151). For the reasons explained below, the motion is denied.
BACKGROUND
On or about December 30, 2007, Defendants Corporal Kendrick (“Kendrick”) and
Officer Franklin Jones (“Jones”) allegedly retaliated against Plaintiff Thomas B. Stringer
(“Stringer”) because he filed a grievance with the Miami-Dade Corrections and Rehabilitation
Department (“MDCR”) after he was refused a razor. Stringer also filed a grievance to address
his denial of access to the law library. Stringer filed a complaint under the Civil Rights Act, 42
U.S.C. § 1983 claiming that Kendrick and Jones threatened to take away his cell privileges,
attempted to “incite and agitate” other inmates into attacking him, and refused to transfer him
from the unit after another inmate threatened his life. (ECF No. 1). On February 4, 2011,
Stringer’s claims were dismissed without prejudice for failure to exhaust administrative
remedies.
(Order Granting Mot. to Dismiss Without Prejudice, ECF No. 147).
On
reconsideration, Stringer contends that he attempted to comply with the administrative
procedures but that the MDCR “refused to process the grievance.” (Mot. for Reconsideration,
ECF No. 151).
DISCUSSION
The Prison Litigation Reform Act (“PLRA”) states that “[n]o action shall be brought with
respect to prison conditions under [42 U.S.C. § 1983] . . . by a prisoner . . . until such
administrative remedies as are available are exhausted.” 42 U.S.C. § 1977e(a). A prisoner must
comply with the procedural rules and deadlines of the institution’s grievance system to properly
exhaust his administrative remedies. Jones v. Bock, 549 U.S. 199, 218 (2007). In Florida, the
mandatory administrative procedure requires a State prisoner to: (1) file an informal grievance
with the staff member who is responsible in the area of the particular problem; (2) file a formal
grievance with the warden; and then (3) submit an appeal to the Secretary of the Florida
Department of Corrections. Chandler v. Crosby, 379 F.3d 1278, 1288 (11th Cir. 2004); Fla.
Admin. Code §§ 33-103.005 - .007.
Courts have no discretion to waive the mandatory
requirement. Johnson v. Meadows, 418 F.3d 1152, 1155 (11th Cir. 2005) (the PLRA eliminates
judicial discretion and mandates strict exhaustion of administrative remedies).

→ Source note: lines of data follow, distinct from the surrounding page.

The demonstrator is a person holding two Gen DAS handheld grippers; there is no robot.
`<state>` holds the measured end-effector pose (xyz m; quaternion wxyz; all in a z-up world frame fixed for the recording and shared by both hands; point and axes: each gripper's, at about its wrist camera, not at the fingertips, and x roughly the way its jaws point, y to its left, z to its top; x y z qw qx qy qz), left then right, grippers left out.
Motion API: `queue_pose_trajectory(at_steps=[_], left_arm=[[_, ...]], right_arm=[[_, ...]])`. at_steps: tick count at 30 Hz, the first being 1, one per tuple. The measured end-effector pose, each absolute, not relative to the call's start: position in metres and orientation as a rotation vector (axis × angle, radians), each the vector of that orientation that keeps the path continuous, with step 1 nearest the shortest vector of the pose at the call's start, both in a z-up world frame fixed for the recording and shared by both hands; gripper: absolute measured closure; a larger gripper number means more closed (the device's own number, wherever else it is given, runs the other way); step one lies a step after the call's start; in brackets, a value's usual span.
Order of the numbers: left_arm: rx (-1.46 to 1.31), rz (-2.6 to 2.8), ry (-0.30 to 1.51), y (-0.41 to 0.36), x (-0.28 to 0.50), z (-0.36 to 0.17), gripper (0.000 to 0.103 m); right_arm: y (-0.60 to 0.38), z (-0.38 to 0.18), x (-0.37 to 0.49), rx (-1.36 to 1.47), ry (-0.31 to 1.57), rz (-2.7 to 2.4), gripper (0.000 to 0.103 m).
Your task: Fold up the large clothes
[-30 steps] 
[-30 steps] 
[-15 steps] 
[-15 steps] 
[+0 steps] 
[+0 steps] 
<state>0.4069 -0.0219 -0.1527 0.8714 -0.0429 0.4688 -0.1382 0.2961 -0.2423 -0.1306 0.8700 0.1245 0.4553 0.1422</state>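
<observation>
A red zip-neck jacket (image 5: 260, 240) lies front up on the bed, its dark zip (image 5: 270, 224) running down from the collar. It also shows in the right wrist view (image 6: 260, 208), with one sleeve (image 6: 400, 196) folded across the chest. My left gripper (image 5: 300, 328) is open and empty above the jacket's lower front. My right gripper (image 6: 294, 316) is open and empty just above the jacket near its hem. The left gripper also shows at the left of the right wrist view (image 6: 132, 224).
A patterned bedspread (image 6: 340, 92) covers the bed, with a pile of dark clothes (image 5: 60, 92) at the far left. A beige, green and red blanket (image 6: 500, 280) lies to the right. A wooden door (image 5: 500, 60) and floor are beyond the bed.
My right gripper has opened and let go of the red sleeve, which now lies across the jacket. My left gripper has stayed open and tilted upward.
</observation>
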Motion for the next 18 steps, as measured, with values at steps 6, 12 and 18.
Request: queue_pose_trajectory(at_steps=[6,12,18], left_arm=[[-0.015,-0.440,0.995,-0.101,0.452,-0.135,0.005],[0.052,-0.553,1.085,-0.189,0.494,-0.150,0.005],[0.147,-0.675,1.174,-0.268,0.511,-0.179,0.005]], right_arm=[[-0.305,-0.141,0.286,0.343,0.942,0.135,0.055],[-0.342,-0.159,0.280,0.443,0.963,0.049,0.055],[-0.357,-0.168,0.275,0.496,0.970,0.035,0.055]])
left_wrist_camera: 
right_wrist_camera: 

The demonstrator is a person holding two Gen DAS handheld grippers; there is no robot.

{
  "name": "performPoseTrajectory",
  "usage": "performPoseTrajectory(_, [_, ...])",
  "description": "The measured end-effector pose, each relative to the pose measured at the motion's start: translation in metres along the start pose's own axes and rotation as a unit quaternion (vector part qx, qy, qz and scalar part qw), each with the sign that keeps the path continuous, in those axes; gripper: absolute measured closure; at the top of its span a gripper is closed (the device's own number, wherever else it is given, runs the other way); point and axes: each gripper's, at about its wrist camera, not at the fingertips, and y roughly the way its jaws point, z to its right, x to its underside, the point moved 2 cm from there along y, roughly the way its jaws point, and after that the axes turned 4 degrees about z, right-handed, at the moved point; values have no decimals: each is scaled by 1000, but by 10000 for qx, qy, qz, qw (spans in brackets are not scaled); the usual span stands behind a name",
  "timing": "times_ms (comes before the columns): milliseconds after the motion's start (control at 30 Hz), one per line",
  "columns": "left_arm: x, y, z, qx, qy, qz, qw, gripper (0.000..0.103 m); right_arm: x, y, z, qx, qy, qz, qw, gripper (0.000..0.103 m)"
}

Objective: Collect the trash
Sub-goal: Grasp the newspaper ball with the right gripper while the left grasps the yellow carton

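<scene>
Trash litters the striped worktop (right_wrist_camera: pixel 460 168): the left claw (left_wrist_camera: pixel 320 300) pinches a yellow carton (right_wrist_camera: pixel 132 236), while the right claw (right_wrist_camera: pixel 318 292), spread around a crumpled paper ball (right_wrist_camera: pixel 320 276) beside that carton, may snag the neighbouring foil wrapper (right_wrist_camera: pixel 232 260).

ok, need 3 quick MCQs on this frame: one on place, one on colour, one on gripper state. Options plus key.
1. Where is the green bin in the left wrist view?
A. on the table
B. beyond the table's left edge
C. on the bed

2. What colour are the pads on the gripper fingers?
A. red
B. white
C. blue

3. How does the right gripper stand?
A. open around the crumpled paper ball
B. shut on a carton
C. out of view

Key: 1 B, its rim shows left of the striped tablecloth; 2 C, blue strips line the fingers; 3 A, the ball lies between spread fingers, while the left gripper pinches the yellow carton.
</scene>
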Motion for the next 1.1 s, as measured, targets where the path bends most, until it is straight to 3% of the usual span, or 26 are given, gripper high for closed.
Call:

Where there is an issue regarding the exhaustion of administrative remedies, “it is proper
for a judge to consider facts outside of the pleadings and to resolve factual disputes so long as the
factual disputes do not decide the merits and the parties have sufficient opportunity to develop a
record.” Bryant v. Rich, 530 F.3d 1368, 1376 (11th Cir. 2008). In Bryant, the prisoner claimed
that he was denied access to the requisite grievance forms. Id. at 1373. The Eleventh Circuit
found that the prisoner’s claims lacked credibility because the prisoner filed a different
grievance, thus evidencing that he had access to the forms. Id. at 1377. The factual issues
regarding whether Stringer exhausted administrative remedies do not decide the merits of the
retaliation claim. Second, Stringer had several years after the incident to sufficiently develop the
record. As in Bryant, Stringer managed to file another grievance during the time period during
which he claims the MDCR refused to process his grievance. Thus, it is not unreasonable to
infer that Stringer had access to the administrative process. See id. at 1377-78
In the alternative, Stringer requests that this Court order that the MDCR accept an out-oftime grievance from Stringer. It is, however, within the sole discretion of the MDCR to
determine whether to accept the out-of-time grievance. Moreover, as a factual consideration,
Stringer was relocated to the Metropolitan Correctional Center in New York in or about June
2010.
While I recognize that a grievance filed after Stringer’s transfer would have been
untimely, Stringer has had ample opportunity to request consideration of an untimely grievance
for good cause. Because Stringer has not sought leave to file an out-of-time grievance, he cannot
be considered to have exhausted his administrative remedies.
CONCLUSION
For the foregoing reasons, I hereby ORDER and ADJUDGE that Stringer’s Motion for
Reconsideration or in the Alternative Motion and Order for Leave to File an Out of Time
Grievance (ECF No. 151) is DENIED.
DONE and ORDERED in chambers, at Miami, Florida, this 27th day of July 2011.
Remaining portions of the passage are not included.